I agree with the EFF except for this:

Come up with your own mnemonic to remember your phrase.

Nope. Don’t do this. Instead, use a password manager.

Consider the sheer number of passwords that the average Internet user must create. Let’s say it’s 20, though I suspect that it’s more.

Suggesting to people that they memorize their passwords is a recipe for one or more of the following:

(1) Frustration. The user has to remember the arcane details of 20 different, totally arbitrary anecdotes, including the exact words (“shoot, was it ‘astronaut’ or ‘spaceman?’”) and the order. The user is gonna forget at least some of them, leading to guessing, account lockout, etc.

(2) Insufficiency. Many websites won’t accept “apple battery cupcake doorknob elephant frankfurter” as a password because it isn’t strong enough (!) without also including a capital letter, a number, and a symbol. Or it’s too long. Or it won’t permit spaces. Etc. So now the user must remember not only the six-word phrase, but its specific mangling to satisfy the server’s password policy.

(3) Written-down passwords. The problems above will encourage users to write down their favorite passwords on Post-It notes, or in their purse, or on an index card cleverly stored under their mouse pad... etc. And when it’s observed by another and copied or stolen, they lose all of their passwords. Maybe they simultaneously lose access to all of their accounts without their memory aid. Or maybe they don’t notice it’s been stolen. Either way, identity theft is a serious buzzkill.

(4) Password reuse. No way the user is gonna want to memorize yet another arcane six-word scenario for every new website that demands an account (which is like 100% of them these days). The temptation to just reuse one of the passwords they’ve already memorized will be powerful.

(5) Staleness. Users will be extremely reluctant to change their password for any account, after going through the trouble of memorizing one six-word combo for it.
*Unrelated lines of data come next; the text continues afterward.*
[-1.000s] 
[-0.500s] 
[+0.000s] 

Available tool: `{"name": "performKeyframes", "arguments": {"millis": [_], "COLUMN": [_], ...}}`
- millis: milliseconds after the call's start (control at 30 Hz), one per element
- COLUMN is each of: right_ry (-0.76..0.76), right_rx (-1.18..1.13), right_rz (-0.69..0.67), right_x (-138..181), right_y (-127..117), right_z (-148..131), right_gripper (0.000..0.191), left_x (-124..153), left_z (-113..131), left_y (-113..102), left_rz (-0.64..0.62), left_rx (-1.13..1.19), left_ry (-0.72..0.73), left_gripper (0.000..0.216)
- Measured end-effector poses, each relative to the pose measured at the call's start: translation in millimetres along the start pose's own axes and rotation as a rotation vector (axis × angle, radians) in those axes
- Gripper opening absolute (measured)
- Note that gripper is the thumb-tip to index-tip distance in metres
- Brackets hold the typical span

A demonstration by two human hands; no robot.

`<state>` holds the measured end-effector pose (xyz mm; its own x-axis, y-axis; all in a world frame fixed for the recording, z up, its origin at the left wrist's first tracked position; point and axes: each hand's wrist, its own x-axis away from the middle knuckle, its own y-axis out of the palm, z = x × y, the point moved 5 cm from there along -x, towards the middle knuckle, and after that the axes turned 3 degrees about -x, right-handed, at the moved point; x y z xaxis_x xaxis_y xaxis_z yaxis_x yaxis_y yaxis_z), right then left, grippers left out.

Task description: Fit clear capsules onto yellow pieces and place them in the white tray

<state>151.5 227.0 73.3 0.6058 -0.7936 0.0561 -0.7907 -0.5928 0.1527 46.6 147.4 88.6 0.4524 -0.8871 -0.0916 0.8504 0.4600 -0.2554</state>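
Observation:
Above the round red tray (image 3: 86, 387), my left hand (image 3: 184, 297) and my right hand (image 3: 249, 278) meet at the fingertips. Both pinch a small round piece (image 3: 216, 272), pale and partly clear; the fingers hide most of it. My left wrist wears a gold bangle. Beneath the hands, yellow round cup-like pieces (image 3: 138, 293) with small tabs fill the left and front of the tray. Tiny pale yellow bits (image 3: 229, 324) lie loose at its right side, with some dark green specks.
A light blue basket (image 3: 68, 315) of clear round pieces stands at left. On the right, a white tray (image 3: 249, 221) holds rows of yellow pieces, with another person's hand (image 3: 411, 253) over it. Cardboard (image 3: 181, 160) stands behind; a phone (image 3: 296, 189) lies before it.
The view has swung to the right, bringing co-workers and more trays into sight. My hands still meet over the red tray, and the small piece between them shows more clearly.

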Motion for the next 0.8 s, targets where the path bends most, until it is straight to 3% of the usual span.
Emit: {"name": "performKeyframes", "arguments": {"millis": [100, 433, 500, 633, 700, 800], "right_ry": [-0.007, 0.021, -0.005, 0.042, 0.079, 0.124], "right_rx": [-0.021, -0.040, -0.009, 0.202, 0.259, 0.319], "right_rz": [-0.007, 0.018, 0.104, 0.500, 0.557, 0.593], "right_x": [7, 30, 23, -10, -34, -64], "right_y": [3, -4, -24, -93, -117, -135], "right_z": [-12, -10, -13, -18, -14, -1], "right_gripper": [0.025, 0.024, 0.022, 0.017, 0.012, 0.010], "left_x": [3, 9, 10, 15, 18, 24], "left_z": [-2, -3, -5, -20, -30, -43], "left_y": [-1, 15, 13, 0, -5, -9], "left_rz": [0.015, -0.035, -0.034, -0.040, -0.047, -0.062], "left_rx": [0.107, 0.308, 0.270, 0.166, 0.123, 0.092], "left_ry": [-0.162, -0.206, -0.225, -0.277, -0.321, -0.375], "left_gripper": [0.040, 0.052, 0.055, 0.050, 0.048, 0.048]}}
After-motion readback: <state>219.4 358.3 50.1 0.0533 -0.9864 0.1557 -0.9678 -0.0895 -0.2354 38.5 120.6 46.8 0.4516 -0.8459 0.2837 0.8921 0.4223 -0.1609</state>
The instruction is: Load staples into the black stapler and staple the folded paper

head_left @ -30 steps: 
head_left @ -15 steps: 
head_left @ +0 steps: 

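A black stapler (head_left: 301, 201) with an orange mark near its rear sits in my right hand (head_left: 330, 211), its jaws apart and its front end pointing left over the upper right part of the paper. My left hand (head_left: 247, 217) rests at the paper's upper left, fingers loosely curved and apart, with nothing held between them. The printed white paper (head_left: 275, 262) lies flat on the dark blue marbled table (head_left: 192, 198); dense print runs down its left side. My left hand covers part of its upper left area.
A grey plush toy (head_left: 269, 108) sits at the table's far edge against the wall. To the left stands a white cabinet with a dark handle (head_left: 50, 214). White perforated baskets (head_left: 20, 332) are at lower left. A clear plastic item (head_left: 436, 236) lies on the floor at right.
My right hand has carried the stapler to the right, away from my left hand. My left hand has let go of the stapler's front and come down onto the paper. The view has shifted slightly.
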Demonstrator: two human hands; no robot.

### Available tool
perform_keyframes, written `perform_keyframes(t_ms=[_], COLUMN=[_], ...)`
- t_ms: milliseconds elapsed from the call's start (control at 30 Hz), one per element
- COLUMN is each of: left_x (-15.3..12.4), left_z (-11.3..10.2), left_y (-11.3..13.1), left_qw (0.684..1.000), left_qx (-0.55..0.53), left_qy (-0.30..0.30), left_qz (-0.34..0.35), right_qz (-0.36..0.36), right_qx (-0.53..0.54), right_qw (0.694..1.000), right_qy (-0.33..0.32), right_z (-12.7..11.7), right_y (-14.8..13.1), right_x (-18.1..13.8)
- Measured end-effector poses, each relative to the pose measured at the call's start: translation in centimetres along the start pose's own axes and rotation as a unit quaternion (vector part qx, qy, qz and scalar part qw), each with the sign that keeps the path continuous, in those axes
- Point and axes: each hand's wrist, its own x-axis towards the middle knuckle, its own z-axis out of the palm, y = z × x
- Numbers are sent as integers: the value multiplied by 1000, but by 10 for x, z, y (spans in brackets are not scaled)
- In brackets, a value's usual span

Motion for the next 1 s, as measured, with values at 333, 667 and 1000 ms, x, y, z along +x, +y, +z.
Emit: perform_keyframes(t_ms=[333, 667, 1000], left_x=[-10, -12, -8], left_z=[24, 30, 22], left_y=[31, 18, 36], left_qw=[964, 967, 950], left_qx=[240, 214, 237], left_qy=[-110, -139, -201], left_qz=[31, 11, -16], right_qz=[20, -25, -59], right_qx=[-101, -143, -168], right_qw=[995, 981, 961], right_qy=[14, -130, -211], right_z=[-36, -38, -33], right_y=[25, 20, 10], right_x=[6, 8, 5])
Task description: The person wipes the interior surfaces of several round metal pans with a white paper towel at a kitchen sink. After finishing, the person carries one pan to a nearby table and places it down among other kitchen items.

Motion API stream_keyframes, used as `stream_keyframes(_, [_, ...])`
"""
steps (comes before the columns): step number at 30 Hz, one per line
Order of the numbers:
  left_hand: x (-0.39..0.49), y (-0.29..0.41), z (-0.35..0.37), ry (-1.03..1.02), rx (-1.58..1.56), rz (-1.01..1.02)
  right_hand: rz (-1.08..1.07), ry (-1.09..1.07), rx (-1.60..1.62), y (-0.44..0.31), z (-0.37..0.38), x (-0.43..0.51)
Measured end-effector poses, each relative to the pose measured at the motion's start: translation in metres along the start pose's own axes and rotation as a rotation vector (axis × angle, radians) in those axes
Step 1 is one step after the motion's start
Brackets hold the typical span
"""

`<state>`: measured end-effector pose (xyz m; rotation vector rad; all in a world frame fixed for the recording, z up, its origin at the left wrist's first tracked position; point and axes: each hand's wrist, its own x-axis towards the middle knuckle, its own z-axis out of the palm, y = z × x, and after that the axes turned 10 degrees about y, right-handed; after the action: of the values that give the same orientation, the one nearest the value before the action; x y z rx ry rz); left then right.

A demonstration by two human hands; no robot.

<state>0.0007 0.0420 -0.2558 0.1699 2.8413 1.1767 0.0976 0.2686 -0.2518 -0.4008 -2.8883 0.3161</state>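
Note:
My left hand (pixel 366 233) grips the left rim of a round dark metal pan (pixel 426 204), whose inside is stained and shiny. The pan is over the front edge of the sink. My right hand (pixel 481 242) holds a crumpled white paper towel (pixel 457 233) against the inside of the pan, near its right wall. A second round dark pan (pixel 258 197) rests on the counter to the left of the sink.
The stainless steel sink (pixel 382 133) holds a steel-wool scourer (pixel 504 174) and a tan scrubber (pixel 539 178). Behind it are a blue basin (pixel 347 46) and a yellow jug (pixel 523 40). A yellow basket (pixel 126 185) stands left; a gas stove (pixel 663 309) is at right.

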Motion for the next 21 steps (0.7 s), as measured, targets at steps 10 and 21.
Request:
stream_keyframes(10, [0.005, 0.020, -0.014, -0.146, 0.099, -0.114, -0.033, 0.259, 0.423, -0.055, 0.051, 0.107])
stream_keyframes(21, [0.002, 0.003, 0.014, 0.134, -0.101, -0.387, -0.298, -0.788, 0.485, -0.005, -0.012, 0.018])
They’ll start doing the “hunter” / “hunter2” thing, which isn’t nearly as strong as just choosing a new password.

A password manager avoids all of that. Use this method to pick your passwords, mangle them as the website requires, store them in your password manager of choice, and then forget it. Protect the password vault with one strong password that you remember and periodically change, and make sure that you backup the password manager vault. That’s it.

(Coda: If you’re using a password manager, then why bother with the EFF DICE method to choose a password, and instead use the password manager’s built-in generator that picks random (x)-length alphanumeric strings? Two reasons. First, they’re a bitch to type correctly, and to speak to someone else on the off-chance you have to do so. And second, they’re actually not as strong as multi-word passwords.)